I'm a musician. As corny as it sounds, you are a wandering minstrel, aren't you? So why shouldn't I be able to play me own f---ing songs? Bernard and Stephen did it before me: they played Joy Division and New Order in Bad Lieutenant, and they never asked me. And yet now because I'm doing Joy Division, I'm a c--- because I'd never asked them. It doesn't run right, does it, really? But I'm not pretending to be Joy Division. I'm afraid to say that they're going to pretend to be New Order. And the happiest moment in Bernard's life, as I recall, musically, was when Gillian left. So he must actually hate me more than he f---ing hates Gillian, because there's the biggest contradiction in terms I've ever seen in me f---ing life!
Did Bernard and Gillian differ about musical direction?
She's not a very good musician, I'm afraid, and she didn't add that much to the band. It was a problem with both of us. We were very happy when she left. And personally I thought New Order Mark 2 were far superior to New Order Mark 1, but that's life, isn't it? Everyone's entitled to their opinion, aren't they?
Your band is called Peter Hook and the Light, though people have the idea that Joy Division is all darkness and brooding.
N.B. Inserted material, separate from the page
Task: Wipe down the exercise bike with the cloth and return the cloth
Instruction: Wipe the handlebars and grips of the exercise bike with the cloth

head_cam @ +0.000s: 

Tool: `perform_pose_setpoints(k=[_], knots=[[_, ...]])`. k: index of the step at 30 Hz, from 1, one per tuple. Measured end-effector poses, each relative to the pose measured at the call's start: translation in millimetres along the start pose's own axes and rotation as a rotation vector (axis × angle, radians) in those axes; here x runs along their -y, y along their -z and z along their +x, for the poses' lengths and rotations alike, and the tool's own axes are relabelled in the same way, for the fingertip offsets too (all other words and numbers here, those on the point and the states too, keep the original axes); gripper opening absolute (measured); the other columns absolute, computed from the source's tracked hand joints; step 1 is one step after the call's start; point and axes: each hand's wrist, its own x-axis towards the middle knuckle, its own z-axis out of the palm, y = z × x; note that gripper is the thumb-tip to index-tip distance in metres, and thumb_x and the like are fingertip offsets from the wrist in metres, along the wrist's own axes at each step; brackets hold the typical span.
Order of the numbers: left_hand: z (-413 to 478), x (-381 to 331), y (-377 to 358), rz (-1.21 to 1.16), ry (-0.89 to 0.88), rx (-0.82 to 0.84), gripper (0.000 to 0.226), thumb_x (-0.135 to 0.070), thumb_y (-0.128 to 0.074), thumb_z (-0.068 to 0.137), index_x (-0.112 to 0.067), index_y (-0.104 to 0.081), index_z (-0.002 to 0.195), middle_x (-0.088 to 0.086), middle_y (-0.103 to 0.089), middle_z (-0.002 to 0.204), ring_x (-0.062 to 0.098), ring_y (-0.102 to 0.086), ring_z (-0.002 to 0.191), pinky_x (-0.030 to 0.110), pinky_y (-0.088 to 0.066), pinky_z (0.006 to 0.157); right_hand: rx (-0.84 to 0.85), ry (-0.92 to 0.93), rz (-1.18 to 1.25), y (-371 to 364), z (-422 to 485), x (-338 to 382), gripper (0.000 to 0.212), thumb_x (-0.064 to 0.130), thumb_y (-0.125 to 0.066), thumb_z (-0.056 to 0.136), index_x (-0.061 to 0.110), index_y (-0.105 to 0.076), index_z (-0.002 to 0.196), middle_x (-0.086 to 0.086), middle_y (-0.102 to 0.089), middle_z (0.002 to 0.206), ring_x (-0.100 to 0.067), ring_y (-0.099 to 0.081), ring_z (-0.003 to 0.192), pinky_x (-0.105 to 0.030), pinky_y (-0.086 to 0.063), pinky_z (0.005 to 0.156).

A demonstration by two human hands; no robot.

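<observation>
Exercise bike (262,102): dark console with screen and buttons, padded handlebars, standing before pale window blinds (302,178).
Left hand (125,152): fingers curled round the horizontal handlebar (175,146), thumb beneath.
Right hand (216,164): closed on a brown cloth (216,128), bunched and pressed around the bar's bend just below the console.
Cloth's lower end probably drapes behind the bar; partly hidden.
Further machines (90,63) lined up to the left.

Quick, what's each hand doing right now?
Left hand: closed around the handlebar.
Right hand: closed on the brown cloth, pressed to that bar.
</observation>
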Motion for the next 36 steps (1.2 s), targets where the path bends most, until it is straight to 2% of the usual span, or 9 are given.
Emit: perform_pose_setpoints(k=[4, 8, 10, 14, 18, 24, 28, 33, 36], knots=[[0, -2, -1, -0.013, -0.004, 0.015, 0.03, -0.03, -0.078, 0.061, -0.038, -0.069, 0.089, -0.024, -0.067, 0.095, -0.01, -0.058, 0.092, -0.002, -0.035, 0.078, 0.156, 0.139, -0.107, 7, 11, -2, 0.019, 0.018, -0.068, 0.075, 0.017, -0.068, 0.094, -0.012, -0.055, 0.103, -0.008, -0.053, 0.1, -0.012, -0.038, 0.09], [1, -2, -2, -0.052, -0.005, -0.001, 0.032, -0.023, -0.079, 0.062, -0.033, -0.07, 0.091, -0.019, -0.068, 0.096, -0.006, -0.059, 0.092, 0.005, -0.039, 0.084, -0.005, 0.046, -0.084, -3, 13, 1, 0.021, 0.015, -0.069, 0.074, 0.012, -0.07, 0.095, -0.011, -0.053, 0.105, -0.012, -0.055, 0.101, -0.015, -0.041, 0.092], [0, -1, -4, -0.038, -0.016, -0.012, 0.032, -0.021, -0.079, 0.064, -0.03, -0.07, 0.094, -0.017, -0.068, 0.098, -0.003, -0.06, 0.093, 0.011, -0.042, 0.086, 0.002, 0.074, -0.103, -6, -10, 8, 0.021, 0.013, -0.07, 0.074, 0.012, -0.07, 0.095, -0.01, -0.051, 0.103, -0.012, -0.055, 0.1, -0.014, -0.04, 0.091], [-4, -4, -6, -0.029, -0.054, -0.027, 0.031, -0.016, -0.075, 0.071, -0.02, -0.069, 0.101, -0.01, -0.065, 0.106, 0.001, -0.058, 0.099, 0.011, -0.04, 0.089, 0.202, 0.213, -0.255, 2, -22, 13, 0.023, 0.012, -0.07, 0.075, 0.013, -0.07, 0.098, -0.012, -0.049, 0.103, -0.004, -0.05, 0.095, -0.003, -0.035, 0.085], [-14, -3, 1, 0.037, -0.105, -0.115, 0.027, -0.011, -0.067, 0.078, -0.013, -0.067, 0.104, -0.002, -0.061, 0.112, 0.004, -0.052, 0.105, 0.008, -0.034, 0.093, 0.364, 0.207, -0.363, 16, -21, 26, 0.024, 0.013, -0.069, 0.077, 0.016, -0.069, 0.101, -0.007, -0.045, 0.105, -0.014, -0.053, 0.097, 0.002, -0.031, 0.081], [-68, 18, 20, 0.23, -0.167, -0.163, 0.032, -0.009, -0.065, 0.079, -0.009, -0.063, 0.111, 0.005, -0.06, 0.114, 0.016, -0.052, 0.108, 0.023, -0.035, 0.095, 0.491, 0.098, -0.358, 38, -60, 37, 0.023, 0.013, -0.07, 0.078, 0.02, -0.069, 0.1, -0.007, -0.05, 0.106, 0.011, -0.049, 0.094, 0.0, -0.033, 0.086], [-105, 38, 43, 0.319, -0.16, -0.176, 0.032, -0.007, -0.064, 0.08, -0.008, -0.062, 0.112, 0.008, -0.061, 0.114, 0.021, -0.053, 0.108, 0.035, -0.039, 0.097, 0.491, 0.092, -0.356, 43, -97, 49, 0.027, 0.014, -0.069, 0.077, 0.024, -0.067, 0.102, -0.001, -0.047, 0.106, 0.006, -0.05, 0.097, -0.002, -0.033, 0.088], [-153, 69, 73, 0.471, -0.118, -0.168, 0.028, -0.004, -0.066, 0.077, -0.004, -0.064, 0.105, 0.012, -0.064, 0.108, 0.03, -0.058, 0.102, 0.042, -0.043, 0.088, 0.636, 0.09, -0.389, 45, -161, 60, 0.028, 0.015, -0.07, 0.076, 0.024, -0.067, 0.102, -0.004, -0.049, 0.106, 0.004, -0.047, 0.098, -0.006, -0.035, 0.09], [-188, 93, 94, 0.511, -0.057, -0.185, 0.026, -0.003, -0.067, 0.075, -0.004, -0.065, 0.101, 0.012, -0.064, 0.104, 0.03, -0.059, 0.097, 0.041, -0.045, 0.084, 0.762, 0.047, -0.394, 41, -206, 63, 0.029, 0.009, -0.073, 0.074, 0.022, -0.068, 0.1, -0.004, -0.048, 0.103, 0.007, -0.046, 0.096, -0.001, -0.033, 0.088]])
Yeah, the cliché was that it was very gloomy music, but it never felt gloomy to me -- always felt f---ing great. It used to make me very, very happy.
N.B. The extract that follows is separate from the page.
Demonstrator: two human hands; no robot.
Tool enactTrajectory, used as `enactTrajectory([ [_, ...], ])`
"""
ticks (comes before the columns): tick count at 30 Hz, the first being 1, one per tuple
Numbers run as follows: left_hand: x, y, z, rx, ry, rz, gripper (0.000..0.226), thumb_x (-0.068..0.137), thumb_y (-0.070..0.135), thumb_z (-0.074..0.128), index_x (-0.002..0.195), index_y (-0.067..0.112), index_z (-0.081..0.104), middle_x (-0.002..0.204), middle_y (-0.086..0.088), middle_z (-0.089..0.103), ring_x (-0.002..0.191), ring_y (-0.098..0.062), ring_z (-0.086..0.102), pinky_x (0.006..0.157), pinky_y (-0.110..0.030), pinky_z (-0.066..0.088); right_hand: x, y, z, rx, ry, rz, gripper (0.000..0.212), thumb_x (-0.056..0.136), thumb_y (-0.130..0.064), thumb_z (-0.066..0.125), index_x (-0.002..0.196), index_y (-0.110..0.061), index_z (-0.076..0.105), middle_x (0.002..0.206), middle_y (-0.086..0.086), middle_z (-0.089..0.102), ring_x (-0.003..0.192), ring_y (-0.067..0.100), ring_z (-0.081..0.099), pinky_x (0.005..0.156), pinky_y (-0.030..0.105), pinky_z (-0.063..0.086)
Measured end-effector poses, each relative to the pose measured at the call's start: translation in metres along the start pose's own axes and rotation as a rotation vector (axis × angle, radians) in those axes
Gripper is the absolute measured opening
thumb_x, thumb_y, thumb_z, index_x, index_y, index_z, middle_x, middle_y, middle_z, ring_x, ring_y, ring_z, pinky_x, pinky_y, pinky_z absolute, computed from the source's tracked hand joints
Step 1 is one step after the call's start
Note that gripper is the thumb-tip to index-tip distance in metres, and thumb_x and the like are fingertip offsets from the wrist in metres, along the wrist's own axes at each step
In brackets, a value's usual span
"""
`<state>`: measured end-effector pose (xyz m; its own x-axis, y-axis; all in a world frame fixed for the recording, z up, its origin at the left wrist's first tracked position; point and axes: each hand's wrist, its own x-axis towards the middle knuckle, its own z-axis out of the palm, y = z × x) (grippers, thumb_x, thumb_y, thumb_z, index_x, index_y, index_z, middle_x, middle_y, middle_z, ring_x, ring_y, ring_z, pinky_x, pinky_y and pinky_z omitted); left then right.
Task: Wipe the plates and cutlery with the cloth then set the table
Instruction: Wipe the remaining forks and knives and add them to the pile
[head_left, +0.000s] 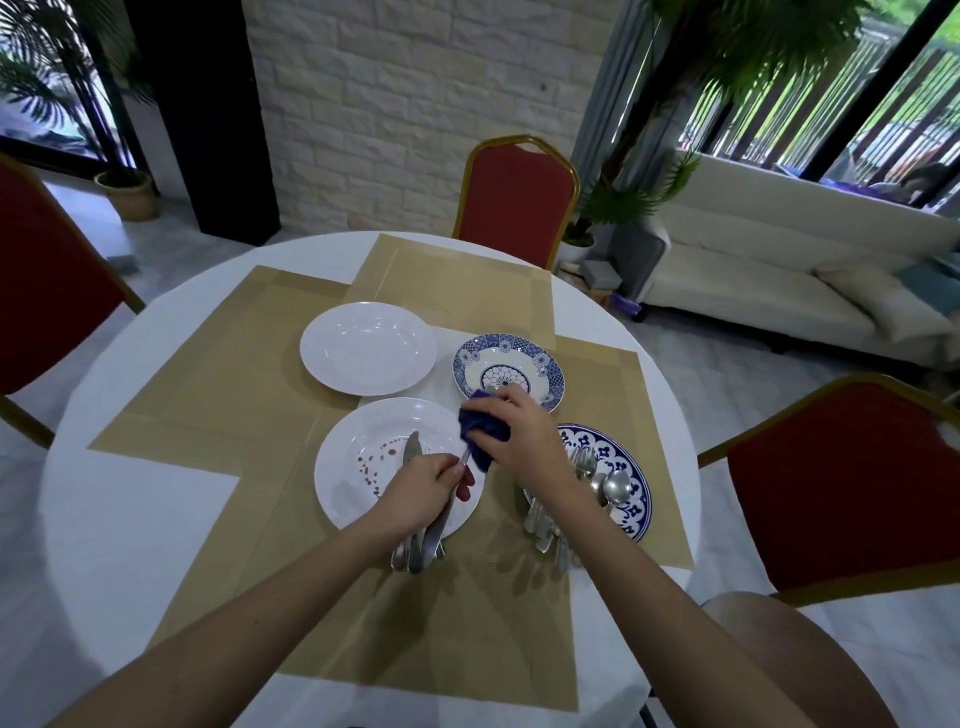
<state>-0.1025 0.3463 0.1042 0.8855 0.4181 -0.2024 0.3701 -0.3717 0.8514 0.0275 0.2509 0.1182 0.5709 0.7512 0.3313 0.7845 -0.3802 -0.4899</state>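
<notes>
My left hand (423, 486) grips a bundle of cutlery (421, 545) over the near white plate (353, 499), which carries red stains. One knife blade (411, 448) sticks up from that bundle. My right hand (519, 434) holds a dark blue cloth (480, 434) wrapped round the upper end of one piece in the bundle. A clean white plate (369, 354) lies further back. Behind my right hand sits a blue patterned bowl (506, 366). A blue patterned plate (631, 488) at the right holds more forks and spoons (597, 483).
The round white table (130, 519) is covered with tan placemats (218, 395). Red chairs stand at the far side (517, 200), the left (47, 280) and the right (841, 488). A sofa (769, 291) and potted plants stand beyond.
</notes>
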Motion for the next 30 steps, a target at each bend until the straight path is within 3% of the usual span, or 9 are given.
enactTrajectory([
  [2, 0.000, -0.003, -0.002, 0.001, -0.031, 0.014, 0.031, 0.102, 0.021, 0.037, 0.084, 0.017, 0.062, 0.070, 0.010, 0.062, 0.064, -0.002, 0.054, 0.057, -0.012, 0.036, -0.006, -0.001, 0.005, 0.022, -0.034, 0.020, 0.036, 0.080, -0.026, 0.073, 0.115, -0.028, 0.068, 0.111, -0.002, 0.056, 0.096, 0.013, 0.054, 0.081, 0.027, 0.047],
  [5, -0.002, -0.008, -0.006, -0.023, -0.148, -0.008, 0.032, 0.102, 0.023, 0.037, 0.084, 0.018, 0.062, 0.070, 0.008, 0.060, 0.064, -0.005, 0.053, 0.060, -0.013, 0.038, 0.003, 0.001, -0.003, 0.356, 0.102, 0.373, 0.034, 0.076, -0.018, 0.074, 0.107, -0.029, 0.065, 0.109, -0.004, 0.057, 0.099, 0.013, 0.056, 0.084, 0.027, 0.048],
  [7, -0.005, -0.007, -0.005, -0.019, -0.202, -0.010, 0.032, 0.102, 0.024, 0.037, 0.085, 0.017, 0.062, 0.071, 0.008, 0.060, 0.066, -0.010, 0.054, 0.061, -0.013, 0.040, 0.011, 0.002, -0.008, 0.535, 0.121, 0.500, 0.034, 0.074, -0.011, 0.072, 0.102, -0.028, 0.064, 0.105, -0.004, 0.063, 0.095, 0.016, 0.062, 0.079, 0.030, 0.054],
  [12, -0.004, -0.001, 0.006, 0.204, -0.108, -0.015, 0.025, 0.094, 0.039, 0.050, 0.092, 0.016, 0.058, 0.080, 0.001, 0.063, 0.071, -0.013, 0.057, 0.064, -0.025, 0.043, 0.016, 0.002, -0.006, 0.479, 0.182, 0.513, 0.034, 0.070, -0.010, 0.069, 0.095, -0.034, 0.065, 0.104, -0.002, 0.064, 0.095, 0.015, 0.062, 0.083, 0.037, 0.055],
  [15, 0.000, -0.002, 0.008, 0.351, -0.078, 0.009, 0.025, 0.101, 0.028, 0.038, 0.102, 0.011, 0.057, 0.099, -0.006, 0.069, 0.078, -0.016, 0.061, 0.071, -0.029, 0.049, 0.015, 0.002, -0.003, 0.466, 0.248, 0.506, 0.035, 0.071, -0.017, 0.068, 0.100, -0.036, 0.064, 0.110, -0.001, 0.060, 0.100, 0.016, 0.059, 0.087, 0.037, 0.054],
  [18, 0.002, -0.005, 0.007, 0.382, -0.085, 0.020, 0.030, 0.103, 0.024, 0.031, 0.115, 0.011, 0.055, 0.099, -0.003, 0.067, 0.071, -0.012, 0.057, 0.067, -0.024, 0.048, 0.013, -0.003, -0.004, 0.408, 0.249, 0.420, 0.035, 0.075, -0.014, 0.070, 0.105, -0.031, 0.064, 0.112, -0.002, 0.056, 0.102, 0.013, 0.055, 0.088, 0.027, 0.048],
  [22, 0.004, -0.013, 0.009, 0.462, -0.023, 0.033, 0.030, 0.100, 0.025, 0.032, 0.114, 0.011, 0.055, 0.094, -0.006, 0.066, 0.077, -0.020, 0.063, 0.074, -0.040, 0.056, 0.009, -0.007, 0.001, 0.318, 0.215, 0.313, 0.035, 0.077, -0.007, 0.071, 0.108, -0.023, 0.066, 0.111, -0.003, 0.052, 0.100, 0.008, 0.049, 0.084, 0.007, 0.039],
  [26, 0.000, -0.012, 0.012, 0.677, 0.063, 0.088, 0.022, 0.098, 0.014, 0.040, 0.115, 0.008, 0.053, 0.120, -0.016, 0.060, 0.076, -0.023, 0.064, 0.069, -0.034, 0.056, 0.011, -0.012, 0.004, 0.383, 0.291, 0.367, 0.035, 0.077, -0.007, 0.071, 0.108, -0.024, 0.066, 0.112, -0.002, 0.052, 0.093, -0.002, 0.048, 0.078, -0.002, 0.035],
  [30, 0.003, -0.014, 0.010, 0.443, 0.125, 0.089, 0.026, 0.100, 0.010, 0.034, 0.116, 0.017, 0.053, 0.105, 0.001, 0.070, 0.095, -0.017, 0.064, 0.084, -0.038, 0.054, 0.008, -0.013, 0.001, 0.444, 0.203, 0.306, 0.033, 0.080, -0.012, 0.073, 0.109, -0.025, 0.065, 0.112, -0.003, 0.052, 0.098, -0.007, 0.048, 0.081, 0.001, 0.037],
])
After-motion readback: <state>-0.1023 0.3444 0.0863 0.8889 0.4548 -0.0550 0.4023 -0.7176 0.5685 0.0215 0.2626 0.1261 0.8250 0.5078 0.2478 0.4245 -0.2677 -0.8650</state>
The band is called the Light because I'd seen the light. I knew what I was going to do. I don't like the "Peter Hook" bit, personally -- I'd rather be a group, but the promoters always put, "Peter Hook and the Light," and you can't stop them doing it.
Do people have a specific impression of Joy Division that you're trying to counteract?
What makes me really happy about playing Joy Division's music is that people seem to enjoy the fact of you playing it. They love it on record, and then they come and see you play live and like that as well. And I'm like, "Wow, what a compliment!" It's a great compliment to Bernard, Stephen, and Ian, 'cause it's their songs that people are enjoying. I'm sure it's just as much a compliment to Bernard and Stephen when they play it in Bad Order, or New Lieutenant, or whatever they're f---ing called.
Are the seven unreleased New Order songs from the 'Waiting for the Siren's Call' sessions going to surface?
Well, supposedly they're doing this [tour] to coincide with the release of those songs. They're not stupid. It's not by chance, is it?
And it's nothing you have a say in?
I don't have any say in it whatsoever, and they've actually pulled some really dirty business shenanigans to get their own way, which they're not going to get away with. They can play together as much as they want. Good luck to them. I spent most of my life trying to get New Order to play, and I'm not going to stop them now. It was like banging your head against a brick wall. Unbelievable. I'm actually happy that they're going to play.
You'll be watching?
No, I'll be washing me hair that night. And the other night.